### Work required
Print the entries below in their entirety, exactly as they are written.
------------
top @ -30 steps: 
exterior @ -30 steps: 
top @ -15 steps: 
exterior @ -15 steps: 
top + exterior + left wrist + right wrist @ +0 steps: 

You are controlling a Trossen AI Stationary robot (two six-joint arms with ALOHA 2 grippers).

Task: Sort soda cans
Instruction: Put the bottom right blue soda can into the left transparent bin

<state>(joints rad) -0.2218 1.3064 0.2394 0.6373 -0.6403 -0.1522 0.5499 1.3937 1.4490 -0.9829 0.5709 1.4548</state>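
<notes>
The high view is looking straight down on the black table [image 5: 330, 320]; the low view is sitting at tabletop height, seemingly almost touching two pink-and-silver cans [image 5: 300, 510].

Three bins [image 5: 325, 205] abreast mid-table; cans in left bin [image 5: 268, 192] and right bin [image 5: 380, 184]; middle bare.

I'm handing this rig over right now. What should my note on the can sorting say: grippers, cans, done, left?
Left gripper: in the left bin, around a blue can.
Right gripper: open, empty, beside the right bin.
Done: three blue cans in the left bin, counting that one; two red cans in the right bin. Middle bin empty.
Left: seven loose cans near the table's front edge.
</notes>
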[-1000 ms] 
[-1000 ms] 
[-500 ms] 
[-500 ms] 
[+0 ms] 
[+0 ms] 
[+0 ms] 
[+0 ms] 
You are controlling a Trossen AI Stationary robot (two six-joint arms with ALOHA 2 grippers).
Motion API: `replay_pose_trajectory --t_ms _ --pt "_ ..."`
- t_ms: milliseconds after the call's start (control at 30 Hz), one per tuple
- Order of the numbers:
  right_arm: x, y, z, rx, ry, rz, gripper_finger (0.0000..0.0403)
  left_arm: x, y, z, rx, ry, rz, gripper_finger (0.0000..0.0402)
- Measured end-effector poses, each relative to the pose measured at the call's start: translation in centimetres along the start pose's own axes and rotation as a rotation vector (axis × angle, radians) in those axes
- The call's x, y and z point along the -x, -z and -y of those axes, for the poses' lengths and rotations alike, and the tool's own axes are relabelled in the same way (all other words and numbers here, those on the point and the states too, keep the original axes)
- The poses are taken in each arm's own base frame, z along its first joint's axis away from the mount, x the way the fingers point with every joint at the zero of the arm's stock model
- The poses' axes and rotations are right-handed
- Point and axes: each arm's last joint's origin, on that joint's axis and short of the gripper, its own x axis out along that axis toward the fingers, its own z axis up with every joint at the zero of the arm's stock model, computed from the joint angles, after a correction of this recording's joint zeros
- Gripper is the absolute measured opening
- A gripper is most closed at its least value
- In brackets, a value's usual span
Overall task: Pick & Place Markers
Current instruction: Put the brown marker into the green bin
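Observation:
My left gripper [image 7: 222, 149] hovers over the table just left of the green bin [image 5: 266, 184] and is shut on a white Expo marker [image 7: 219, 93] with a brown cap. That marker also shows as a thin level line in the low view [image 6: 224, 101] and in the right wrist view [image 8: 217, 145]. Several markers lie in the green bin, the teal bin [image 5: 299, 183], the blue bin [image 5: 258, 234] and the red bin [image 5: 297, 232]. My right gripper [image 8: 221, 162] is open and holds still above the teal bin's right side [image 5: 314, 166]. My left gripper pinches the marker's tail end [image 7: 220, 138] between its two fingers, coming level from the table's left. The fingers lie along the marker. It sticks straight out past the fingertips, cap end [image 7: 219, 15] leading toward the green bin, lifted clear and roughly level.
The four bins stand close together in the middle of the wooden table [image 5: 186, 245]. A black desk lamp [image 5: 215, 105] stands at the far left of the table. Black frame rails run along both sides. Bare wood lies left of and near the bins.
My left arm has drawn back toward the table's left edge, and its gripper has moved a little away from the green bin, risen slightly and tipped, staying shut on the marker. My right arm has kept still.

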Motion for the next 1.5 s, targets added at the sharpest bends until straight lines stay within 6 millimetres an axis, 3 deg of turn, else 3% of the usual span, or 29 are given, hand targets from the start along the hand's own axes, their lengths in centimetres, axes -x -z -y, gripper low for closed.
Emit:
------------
### Your response
top @ -30 steps: 
exterior @ -30 steps: 
top @ -15 steps: 
exterior @ -15 steps: 
top + exterior + left wrist + right wrist @ +0 steps: 

You are controlling a Trossen AI Stationary robot (two six-joint arms with ALOHA 2 grippers).

Task: Sort soda cans
Instruction: Put the bottom right blue soda can into the left transparent bin

<state>(joints rad) -0.2218 1.3064 0.2394 0.6373 -0.6403 -0.1522 0.5499 1.3937 1.4490 -0.9829 0.5709 1.4548</state>
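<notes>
The high view is looking straight down on the black table [image 5: 330, 320]; the low view is sitting at tabletop height, seemingly almost touching two pink-and-silver cans [image 5: 300, 510].

Three bins [image 5: 325, 205] abreast mid-table; cans in left bin [image 5: 268, 192] and right bin [image 5: 380, 184]; middle bare.

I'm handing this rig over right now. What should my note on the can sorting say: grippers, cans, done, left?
Left gripper: in the left bin, around a blue can.
Right gripper: open, empty, beside the right bin.
Done: three blue cans in the left bin, counting that one; two red cans in the right bin. Middle bin empty.
Left: seven loose cans near the table's front edge.
</notes>
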[-1000 ms] 
[-1000 ms] 
[-500 ms] 
[-500 ms] 
[+0 ms] 
[+0 ms] 
[+0 ms] 
[+0 ms] 
You are controlling a Trossen AI Stationary robot (two six-joint arms with ALOHA 2 grippers).
Motion API: `replay_pose_trajectory --t_ms _ --pt "_ ..."`
- t_ms: milliseconds after the call's start (control at 30 Hz), one per tuple
- Order of the numbers:
  right_arm: x, y, z, rx, ry, rz, gripper_finger (0.0000..0.0403)
  left_arm: x, y, z, rx, ry, rz, gripper_finger (0.0000..0.0402)
- Measured end-effector poses, each relative to the pose measured at the call's start: translation in centimetres along the start pose's own axes and rotation as a rotation vector (axis × angle, radians) in those axes
- The call's x, y and z point along the -x, -z and -y of those axes, for the poses' lengths and rotations alike, and the tool's own axes are relabelled in the same way (all other words and numbers here, those on the point and the states too, keep the original axes)
- The poses are taken in each arm's own base frame, z along its first joint's axis away from the mount, x the way the fingers point with every joint at the zero of the arm's stock model
- The poses' axes and rotations are right-handed
- Point and axes: each arm's last joint's origin, on that joint's axis and short of the gripper, its own x axis out along that axis toward the fingers, its own z axis up with every joint at the zero of the arm's stock model, computed from the joint angles, after a correction of this recording's joint zeros
- Gripper is the absolute measured opening
- A gripper is most closed at its least value
- In brackets, a value's usual span
Overall task: Pick & Place Markers
Current instruction: Put the brown marker into the green bin
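Observation:
My left gripper [image 7: 222, 149] hovers over the table just left of the green bin [image 5: 266, 184] and is shut on a white Expo marker [image 7: 219, 93] with a brown cap. That marker also shows as a thin level line in the low view [image 6: 224, 101] and in the right wrist view [image 8: 217, 145]. Several markers lie in the green bin, the teal bin [image 5: 299, 183], the blue bin [image 5: 258, 234] and the red bin [image 5: 297, 232]. My right gripper [image 8: 221, 162] is open and holds still above the teal bin's right side [image 5: 314, 166]. My left gripper pinches the marker's tail end [image 7: 220, 138] between its two fingers, coming level from the table's left. The fingers lie along the marker. It sticks straight out past the fingertips, cap end [image 7: 219, 15] leading toward the green bin, lifted clear and roughly level.
The four bins stand close together in the middle of the wooden table [image 5: 186, 245]. A black desk lamp [image 5: 215, 105] stands at the far left of the table. Black frame rails run along both sides. Bare wood lies left of and near the bins.
My left arm has drawn back toward the table's left edge, and its gripper has moved a little away from the green bin, risen slightly and tipped, staying shut on the marker. My right arm has kept still.
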
Motion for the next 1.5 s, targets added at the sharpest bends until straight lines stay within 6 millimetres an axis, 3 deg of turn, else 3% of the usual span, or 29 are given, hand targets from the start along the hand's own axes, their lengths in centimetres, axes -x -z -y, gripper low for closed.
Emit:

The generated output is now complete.